#### [How to complete this task]
The response should be the lines of the data, starting at the first and ending at the one that contains "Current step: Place", copied without change.

#### [Source data]
* * * * * * *

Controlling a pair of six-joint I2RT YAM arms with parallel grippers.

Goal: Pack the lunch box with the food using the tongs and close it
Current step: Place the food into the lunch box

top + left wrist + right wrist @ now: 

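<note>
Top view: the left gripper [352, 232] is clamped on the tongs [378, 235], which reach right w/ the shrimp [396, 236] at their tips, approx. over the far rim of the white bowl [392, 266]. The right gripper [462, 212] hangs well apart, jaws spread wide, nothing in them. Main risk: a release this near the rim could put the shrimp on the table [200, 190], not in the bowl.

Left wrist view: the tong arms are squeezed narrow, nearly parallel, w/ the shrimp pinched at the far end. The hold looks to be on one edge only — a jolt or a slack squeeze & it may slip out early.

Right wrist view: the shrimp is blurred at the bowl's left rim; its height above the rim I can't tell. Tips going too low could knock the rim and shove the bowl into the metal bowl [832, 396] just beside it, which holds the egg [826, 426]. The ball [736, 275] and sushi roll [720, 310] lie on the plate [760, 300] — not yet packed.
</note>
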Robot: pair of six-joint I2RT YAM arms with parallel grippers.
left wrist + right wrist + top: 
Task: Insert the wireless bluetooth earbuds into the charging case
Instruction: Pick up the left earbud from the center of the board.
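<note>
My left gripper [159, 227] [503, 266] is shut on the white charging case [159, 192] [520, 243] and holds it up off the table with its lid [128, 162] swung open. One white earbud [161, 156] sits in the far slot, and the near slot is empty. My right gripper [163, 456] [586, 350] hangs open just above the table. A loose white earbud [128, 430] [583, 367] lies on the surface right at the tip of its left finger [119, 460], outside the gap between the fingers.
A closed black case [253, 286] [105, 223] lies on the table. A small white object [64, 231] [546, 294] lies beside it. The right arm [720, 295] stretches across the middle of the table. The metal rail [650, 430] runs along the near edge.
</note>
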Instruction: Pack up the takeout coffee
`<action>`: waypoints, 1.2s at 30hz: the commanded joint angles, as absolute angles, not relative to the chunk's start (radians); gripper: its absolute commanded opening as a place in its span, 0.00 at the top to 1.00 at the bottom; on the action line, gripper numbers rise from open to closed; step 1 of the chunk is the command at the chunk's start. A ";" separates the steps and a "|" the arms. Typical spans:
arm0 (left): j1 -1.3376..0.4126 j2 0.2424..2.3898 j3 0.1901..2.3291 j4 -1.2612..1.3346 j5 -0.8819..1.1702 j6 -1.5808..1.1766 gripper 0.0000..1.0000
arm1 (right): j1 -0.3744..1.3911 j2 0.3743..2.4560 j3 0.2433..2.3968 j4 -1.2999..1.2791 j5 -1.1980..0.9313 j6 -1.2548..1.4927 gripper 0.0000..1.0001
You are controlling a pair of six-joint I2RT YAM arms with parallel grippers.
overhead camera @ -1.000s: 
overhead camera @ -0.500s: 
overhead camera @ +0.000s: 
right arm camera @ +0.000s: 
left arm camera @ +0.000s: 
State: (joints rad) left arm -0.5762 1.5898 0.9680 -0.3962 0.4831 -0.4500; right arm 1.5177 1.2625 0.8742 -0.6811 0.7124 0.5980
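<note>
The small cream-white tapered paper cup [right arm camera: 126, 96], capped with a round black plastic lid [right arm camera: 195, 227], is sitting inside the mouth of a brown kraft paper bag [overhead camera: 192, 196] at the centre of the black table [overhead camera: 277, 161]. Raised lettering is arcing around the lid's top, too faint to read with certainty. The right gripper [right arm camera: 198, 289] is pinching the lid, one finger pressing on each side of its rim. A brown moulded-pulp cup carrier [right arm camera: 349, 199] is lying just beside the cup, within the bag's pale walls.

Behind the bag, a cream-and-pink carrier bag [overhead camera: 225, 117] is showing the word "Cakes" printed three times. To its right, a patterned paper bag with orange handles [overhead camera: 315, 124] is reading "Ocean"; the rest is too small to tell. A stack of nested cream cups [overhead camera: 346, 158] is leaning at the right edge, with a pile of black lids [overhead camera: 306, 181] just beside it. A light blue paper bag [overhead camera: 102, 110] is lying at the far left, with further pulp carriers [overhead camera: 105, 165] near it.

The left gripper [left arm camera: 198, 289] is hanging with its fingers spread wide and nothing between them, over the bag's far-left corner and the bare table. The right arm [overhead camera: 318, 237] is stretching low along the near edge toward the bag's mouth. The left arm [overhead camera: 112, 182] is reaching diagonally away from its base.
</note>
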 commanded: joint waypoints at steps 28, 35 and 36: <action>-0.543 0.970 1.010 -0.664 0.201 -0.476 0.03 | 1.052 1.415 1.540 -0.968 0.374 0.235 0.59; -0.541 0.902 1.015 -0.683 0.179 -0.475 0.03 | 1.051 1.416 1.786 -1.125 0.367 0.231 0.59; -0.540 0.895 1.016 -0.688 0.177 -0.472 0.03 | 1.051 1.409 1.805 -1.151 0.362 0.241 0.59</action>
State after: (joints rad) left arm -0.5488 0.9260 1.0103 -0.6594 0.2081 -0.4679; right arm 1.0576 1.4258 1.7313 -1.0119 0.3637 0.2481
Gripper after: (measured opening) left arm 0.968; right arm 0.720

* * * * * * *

#### [Exercise response]
Controlling a pair of six-joint I2RT YAM arms with parallel grippers.

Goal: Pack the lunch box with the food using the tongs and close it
Current step: Place the food into the lunch box

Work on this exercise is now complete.